*EXERCISE OBJECTIVE*. In the listing below, how many lines include "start"? Give the number and no other text.

[[ DATA EXCERPT, beginning ]]

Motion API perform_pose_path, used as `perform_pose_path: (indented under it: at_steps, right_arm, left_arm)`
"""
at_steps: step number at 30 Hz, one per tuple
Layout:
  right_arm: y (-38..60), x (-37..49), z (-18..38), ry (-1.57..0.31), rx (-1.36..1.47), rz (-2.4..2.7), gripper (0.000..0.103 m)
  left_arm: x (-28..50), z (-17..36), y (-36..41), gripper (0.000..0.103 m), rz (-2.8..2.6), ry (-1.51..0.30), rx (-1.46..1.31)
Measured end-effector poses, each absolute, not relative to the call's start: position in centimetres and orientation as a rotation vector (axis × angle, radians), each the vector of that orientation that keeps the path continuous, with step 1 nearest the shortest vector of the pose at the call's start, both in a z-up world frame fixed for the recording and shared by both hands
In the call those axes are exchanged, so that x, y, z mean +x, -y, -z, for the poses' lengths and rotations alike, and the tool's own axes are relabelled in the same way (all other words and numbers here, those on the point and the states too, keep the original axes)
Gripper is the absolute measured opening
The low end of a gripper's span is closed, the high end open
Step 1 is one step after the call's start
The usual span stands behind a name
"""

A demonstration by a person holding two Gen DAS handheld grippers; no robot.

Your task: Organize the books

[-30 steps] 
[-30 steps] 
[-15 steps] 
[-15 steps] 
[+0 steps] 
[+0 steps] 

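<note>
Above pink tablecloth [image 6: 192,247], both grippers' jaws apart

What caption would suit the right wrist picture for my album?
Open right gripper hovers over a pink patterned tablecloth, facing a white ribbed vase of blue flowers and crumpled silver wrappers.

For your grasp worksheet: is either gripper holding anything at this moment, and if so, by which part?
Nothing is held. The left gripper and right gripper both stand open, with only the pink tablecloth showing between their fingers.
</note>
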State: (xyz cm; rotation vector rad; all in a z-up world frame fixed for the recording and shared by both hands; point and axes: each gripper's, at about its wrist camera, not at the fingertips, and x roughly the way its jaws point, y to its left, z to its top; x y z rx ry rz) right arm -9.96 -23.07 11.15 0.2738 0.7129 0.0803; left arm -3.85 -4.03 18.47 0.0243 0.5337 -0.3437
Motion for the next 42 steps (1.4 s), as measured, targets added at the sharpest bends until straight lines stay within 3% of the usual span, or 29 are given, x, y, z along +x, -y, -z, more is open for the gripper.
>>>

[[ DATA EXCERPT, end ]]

*RESULT FOR THIS TASK*. 2